Task to complete>
From the entries below, return exactly the lines beginning at the one that contains "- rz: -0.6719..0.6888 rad" and ending at the one that contains "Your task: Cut", both of them included, and only those lines.

[Start of section]

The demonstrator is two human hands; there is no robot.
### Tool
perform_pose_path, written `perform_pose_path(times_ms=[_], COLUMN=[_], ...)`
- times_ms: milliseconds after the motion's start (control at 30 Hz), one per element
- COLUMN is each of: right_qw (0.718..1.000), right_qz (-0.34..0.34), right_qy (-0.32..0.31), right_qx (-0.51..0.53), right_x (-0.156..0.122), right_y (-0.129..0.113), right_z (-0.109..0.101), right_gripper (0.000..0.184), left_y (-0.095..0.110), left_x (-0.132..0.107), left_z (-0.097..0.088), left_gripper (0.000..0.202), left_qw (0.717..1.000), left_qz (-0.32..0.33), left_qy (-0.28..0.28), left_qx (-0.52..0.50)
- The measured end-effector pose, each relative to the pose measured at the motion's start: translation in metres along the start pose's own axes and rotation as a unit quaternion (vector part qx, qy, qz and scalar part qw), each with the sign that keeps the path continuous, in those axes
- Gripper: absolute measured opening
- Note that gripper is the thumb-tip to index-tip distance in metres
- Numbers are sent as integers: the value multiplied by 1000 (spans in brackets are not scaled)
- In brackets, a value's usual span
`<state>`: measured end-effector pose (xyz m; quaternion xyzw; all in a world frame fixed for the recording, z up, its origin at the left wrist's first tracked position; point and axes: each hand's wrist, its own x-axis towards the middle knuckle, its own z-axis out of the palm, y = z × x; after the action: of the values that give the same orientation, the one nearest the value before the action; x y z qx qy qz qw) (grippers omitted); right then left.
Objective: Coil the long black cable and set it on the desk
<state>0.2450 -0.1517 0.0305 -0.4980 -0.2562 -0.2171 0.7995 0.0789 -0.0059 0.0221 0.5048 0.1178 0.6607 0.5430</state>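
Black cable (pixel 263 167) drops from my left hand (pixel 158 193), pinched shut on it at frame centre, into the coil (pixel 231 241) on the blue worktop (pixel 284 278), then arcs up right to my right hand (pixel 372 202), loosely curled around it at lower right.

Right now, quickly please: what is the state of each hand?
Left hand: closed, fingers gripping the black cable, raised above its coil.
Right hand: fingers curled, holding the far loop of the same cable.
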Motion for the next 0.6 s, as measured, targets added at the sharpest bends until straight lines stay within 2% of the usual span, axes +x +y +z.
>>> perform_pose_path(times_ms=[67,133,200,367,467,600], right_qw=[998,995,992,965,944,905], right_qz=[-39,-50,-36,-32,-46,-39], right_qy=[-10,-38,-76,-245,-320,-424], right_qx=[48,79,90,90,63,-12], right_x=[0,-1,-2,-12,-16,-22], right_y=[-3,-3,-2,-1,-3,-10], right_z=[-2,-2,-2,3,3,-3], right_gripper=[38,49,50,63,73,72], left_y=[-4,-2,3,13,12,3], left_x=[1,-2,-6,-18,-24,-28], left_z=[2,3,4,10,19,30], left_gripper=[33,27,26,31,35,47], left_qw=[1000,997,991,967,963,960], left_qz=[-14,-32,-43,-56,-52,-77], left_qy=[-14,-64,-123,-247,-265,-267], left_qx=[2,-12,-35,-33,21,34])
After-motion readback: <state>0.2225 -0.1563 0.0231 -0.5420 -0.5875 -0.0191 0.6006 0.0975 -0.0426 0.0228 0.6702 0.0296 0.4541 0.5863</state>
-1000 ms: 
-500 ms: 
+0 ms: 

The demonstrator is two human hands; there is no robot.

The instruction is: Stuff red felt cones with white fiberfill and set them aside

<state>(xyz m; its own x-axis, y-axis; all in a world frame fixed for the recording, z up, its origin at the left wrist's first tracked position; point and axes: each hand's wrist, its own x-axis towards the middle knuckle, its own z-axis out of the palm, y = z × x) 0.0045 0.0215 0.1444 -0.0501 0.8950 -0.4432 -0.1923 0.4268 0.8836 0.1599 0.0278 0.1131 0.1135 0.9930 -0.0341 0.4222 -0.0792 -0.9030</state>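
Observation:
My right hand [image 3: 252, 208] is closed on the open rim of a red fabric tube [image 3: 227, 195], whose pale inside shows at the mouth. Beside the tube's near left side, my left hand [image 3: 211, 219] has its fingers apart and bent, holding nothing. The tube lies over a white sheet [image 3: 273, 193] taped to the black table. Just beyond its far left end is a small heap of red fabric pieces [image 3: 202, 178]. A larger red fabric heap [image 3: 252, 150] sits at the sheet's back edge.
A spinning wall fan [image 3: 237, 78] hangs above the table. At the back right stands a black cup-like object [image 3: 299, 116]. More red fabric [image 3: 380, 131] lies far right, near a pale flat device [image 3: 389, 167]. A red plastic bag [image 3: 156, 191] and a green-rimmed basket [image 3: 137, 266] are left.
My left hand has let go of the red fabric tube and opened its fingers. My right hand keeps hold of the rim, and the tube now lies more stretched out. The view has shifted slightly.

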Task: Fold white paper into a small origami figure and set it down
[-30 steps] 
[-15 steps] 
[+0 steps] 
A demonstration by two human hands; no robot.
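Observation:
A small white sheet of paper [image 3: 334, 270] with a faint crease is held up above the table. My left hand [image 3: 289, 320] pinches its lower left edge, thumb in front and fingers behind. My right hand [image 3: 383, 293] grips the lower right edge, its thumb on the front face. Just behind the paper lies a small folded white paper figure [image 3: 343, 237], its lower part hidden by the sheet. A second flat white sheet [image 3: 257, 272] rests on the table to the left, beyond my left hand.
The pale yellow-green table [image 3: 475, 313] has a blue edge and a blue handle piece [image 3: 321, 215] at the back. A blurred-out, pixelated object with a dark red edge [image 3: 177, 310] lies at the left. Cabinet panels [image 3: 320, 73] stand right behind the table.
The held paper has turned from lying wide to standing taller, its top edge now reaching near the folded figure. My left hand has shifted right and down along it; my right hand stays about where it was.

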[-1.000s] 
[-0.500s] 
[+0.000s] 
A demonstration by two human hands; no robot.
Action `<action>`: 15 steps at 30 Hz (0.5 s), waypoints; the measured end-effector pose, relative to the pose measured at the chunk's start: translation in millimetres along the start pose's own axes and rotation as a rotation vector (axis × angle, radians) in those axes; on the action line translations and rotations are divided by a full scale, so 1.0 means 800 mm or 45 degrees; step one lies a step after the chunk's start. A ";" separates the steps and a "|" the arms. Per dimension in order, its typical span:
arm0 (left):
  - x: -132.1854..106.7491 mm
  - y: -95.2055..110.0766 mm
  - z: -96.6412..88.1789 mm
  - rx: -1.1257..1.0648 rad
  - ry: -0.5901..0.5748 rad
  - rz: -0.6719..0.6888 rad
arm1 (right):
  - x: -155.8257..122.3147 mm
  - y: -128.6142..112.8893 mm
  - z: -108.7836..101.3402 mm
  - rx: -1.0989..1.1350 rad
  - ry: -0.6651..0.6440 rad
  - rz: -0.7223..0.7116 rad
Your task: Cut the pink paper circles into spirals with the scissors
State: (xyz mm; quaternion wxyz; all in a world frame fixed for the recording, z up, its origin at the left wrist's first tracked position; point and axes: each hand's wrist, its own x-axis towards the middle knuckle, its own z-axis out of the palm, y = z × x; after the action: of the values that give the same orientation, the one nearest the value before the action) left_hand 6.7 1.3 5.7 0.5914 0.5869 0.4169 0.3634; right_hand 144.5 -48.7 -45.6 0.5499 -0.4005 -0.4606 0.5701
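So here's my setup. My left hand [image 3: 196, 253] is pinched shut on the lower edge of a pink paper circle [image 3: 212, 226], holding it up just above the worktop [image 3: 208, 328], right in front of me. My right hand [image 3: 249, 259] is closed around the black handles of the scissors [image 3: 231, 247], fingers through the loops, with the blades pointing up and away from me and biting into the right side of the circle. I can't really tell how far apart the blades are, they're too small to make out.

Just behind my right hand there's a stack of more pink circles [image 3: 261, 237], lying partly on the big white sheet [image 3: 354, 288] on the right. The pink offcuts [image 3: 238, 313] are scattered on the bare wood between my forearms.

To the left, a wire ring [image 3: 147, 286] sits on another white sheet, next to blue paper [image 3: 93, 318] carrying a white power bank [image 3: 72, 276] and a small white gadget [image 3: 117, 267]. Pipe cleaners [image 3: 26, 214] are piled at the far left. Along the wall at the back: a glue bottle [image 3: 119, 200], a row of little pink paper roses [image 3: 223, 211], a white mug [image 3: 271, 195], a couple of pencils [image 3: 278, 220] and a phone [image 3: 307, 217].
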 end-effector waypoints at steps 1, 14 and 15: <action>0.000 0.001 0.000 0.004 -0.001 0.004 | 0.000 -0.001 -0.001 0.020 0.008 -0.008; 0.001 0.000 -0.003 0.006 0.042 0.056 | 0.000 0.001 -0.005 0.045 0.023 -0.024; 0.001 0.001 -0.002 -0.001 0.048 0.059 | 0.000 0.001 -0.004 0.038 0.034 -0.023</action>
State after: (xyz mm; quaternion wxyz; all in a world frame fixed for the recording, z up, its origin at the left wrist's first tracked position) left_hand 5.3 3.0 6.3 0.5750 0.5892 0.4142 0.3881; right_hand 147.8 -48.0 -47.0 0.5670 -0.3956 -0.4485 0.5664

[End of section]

Answer to this task>
  - rz: -0.6719..0.6888 rad
arm1 (right):
  - x: -155.8257..122.3147 mm
  - y: -128.6142..112.8893 mm
  - z: -108.7836..101.3402 mm
  - rx: -1.0989..1.1350 rad
  - ry: -0.6651..0.6440 rad
  - rz: -0.7223..0.7116 rad
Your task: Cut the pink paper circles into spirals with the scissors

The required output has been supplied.